Photo credit: Fossil Free Northern Ireland

 

Northern Ireland’s climate activists have suffered a lost decade.

After the passing of the UK Climate Change Act in 2008, the other devolved nations passed complementary legislation to fill in the gaps where Westminster had no authority. The reason they had to do this was because devolution meant that although the UK Government has responsibility for reducing the carbon emissions of the whole country, it doesn’t have the power to deliver these cuts in policy and legislation areas devolved to Scotland, Wales and Northern Ireland.

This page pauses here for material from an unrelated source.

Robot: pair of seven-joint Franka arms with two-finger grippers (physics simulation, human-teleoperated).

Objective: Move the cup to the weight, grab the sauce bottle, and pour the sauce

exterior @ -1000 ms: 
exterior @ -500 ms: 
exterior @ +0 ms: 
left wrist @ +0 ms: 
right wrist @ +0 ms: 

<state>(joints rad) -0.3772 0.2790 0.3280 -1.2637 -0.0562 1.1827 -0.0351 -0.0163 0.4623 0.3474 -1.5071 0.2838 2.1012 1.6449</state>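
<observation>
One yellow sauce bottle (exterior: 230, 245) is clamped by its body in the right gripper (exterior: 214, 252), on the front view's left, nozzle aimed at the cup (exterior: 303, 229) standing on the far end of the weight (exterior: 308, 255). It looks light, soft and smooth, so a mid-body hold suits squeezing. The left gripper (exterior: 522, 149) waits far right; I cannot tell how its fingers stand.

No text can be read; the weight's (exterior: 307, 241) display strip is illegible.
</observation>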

Of the three Northern Ireland has the most devolved control over delivering CO2e reductions, because it is the only nation with almost total autonomy over energy policy. The problem has been that it is also the only nation of the UK where a minority political party has the power to veto legislation it doesn’t like.
Since 2008 the DUP have been using their automatic veto (set up under the Good Friday Agreement) to block meaningful environmental reform, especially legislation that would set annual and overall targets for cutting carbon emissions.

Without the underpinning of robust and enforceable targets, other policy asks have been undermined by the lack of the urgency that a Climate Change Act can bring, the result has being that politicians from all parties have supported policies, programmes and projects that are essentially climate crimes. From new urban and rural road-building spending, to issuing oil and gas exploration licences, to attempts to expand factory farming across Northern Ireland, we have faced one decision after another that is incompatible with keeping increases in global temperatures below 1.5 degrees.

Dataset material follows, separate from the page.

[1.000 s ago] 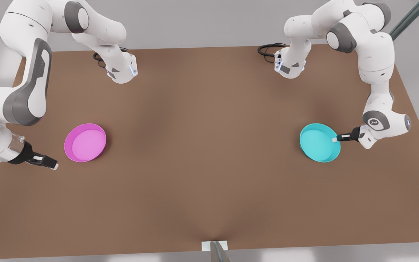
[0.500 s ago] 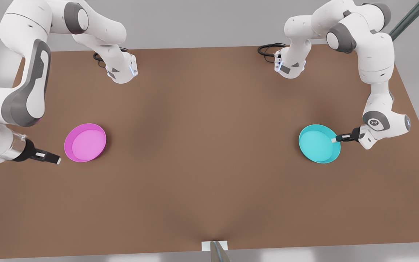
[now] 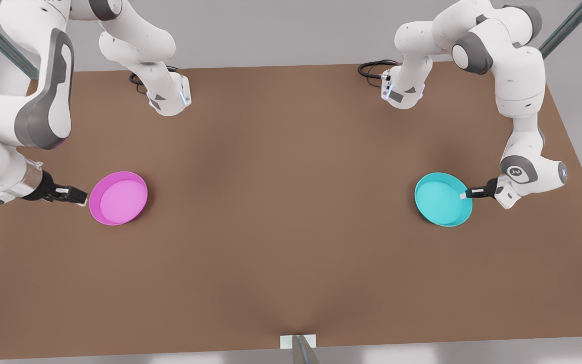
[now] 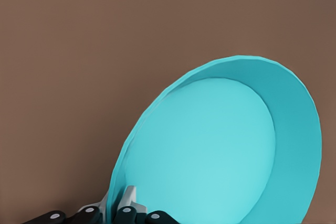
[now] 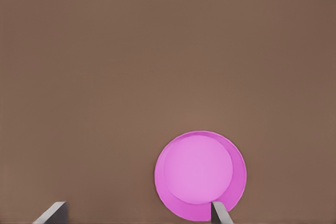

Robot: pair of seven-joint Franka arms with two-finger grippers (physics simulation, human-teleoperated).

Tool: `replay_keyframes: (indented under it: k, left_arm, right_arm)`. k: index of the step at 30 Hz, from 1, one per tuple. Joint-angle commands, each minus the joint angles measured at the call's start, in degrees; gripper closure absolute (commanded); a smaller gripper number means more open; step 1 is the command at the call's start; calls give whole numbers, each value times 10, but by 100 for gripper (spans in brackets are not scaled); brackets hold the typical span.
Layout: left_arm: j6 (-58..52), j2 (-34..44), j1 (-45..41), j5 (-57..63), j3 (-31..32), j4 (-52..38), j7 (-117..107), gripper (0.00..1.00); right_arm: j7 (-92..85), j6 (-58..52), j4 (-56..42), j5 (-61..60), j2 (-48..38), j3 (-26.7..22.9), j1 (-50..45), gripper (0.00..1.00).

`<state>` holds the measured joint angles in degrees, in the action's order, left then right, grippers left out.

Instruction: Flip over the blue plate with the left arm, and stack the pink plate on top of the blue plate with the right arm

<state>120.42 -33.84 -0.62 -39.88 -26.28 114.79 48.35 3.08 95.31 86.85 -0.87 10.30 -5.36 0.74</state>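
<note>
Here, nearest to me, my left gripper (image 4: 118, 205) is clamped on the rim of the blue plate (image 4: 226, 150), one finger inside the wall and one outside. In the front view that left gripper (image 3: 465, 193) sits at the plate's edge on the front view's right, and the blue plate (image 3: 440, 199) looks slightly tilted, open side up. So I judge the flip is just starting: next I must lift that edge and roll my wrist until the base faces up.

Farther off, my right gripper (image 3: 80, 196) hovers just beside the pink plate (image 3: 119, 198), its jaws apart, fingers (image 5: 219, 213) straddling the near rim of the pink plate (image 5: 199, 174). It should wait before stacking.

Whether the blue plate's far rim touches the table (image 3: 291, 227) I cannot tell; my left fingers are mostly cut off.
</note>
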Motion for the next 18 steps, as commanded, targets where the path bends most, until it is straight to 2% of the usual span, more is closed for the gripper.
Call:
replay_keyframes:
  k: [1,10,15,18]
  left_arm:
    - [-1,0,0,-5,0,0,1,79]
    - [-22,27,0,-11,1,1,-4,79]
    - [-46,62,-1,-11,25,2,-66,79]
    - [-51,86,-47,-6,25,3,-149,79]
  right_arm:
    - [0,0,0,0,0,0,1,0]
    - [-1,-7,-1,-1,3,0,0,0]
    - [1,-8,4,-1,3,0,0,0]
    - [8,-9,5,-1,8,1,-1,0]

Now that we are over a year into having absolutely no government at all – with local politicians refusing to form an Executive, and Westminster refusing to attempt to reintroduce direct rule via the Northern Ireland Office – one would think that this would be a time for total despair for a movement already despondent. However, the absence of MLAs and party leaders from the local political stage is counter-intuitively an ideal opportunity to take the most meaningful action on climate change that Northern Ireland citizens have had in years.

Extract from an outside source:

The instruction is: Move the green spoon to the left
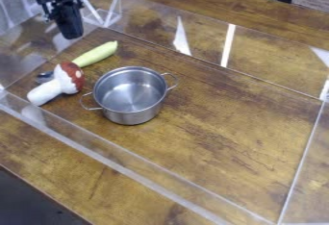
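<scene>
The green spoon (pixel 96 53) lies flat on the wooden table, its thick yellow-green handle slanting from upper right to lower left. The lower end of the spoon runs up against the mushroom's red cap. My gripper (pixel 64 31) hangs just above and to the left of the spoon, dark and pointing steeply down. Its fingers are shut with nothing between them, and it is not touching the spoon.
A red-capped white mushroom toy (pixel 54 84) lies left of the round steel pot (pixel 129 94). Clear acrylic walls (pixel 193 38) fence in the work area, with a low front wall (pixel 115 162) near me. Bare wood stretches to the right of the pot.
</scene>
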`<control>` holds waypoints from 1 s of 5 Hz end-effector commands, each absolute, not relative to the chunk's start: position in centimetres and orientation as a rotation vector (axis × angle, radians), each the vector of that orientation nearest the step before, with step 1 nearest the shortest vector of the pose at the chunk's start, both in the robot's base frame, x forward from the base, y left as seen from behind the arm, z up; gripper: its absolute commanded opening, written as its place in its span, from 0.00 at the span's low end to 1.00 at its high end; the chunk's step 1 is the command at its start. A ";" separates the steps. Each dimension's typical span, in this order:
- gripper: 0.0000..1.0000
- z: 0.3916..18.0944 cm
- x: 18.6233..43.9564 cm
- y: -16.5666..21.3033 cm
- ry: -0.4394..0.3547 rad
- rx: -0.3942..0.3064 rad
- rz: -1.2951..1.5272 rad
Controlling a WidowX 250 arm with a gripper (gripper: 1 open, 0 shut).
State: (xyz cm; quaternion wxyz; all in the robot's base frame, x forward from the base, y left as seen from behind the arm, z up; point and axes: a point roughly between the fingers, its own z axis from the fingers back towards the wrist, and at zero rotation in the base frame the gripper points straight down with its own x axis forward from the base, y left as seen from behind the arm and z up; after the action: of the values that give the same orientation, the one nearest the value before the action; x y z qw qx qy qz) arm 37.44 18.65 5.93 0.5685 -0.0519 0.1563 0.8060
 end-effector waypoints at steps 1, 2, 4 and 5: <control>0.00 10.5 37.1 19.6 0.219 -0.182 1.985; 0.00 9.9 38.6 20.0 0.221 -0.178 1.979; 0.00 6.6 39.9 18.9 0.229 -0.157 2.013; 0.00 6.4 39.8 18.9 0.233 -0.153 2.044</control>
State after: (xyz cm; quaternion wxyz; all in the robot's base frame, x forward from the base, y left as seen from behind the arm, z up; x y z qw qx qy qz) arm 39.36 18.91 3.02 0.5075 -0.0455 0.1329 0.8501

Fossil Free Northern Ireland is a new movement that launched at the start of March with the aim of taking all non-sustainable energy usage out of our economy, society and environment. Its first campaign is focused on persuading the Local Government Pension Scheme to take £348 million pounds out of investments in fossil fuel assets, and invest it elsewhere, preferably into renewable energy schemes. This is part of a nationwide fossil free movement, and it gives Northern Ireland climate campaigners a focus on a goal that can be delivered in the absence of a devolved or direct rule government.

The pension pot that is the target of this campaign is run by the Northern Ireland Local Government Officers Superannuation Committee (NILGOSC) which is independent of government, and can make the decision to divest without ministerial or Executive direction. That all 11 councils, whose employees make up the bulk of members of the scheme, are still up and running, in spite of the deadlock at Stormont, means that we citizens can engage elected representatives in a meaningful conversation about the urgency of climate change, and the moral imperative to invest our money ethically and sustainably.
With their superiors at the Stormont level rendered obsolete by the impasse, the councillors are the most important politicians in Northern Ireland, and can enjoy more autonomy from party hierarchies.

Globally trillions of dollars have been earmarked for divestment, and it’s time for Northern Ireland to join this trend of money fleeing from the business plan of death that drives the fossil fuel industry.
If you live in Northern Ireland, please take our e-action now at https://bit.ly/actffni, and if you’re elsewhere in the country go to https://act.friendsoftheearth.uk/act/fuelling-fire-email-your-councillor, or https://act.friendsoftheearth.uk/act/fuelling-fire-email-your-london-councillor if you live in London.

Divestment robs fossil fuel companies of their social licence to drive the destruction of life on earth as we know it. It also empowers Northern Ireland citizens to deliver a real impact on reducing carbon emissions, even in the current power vacuum.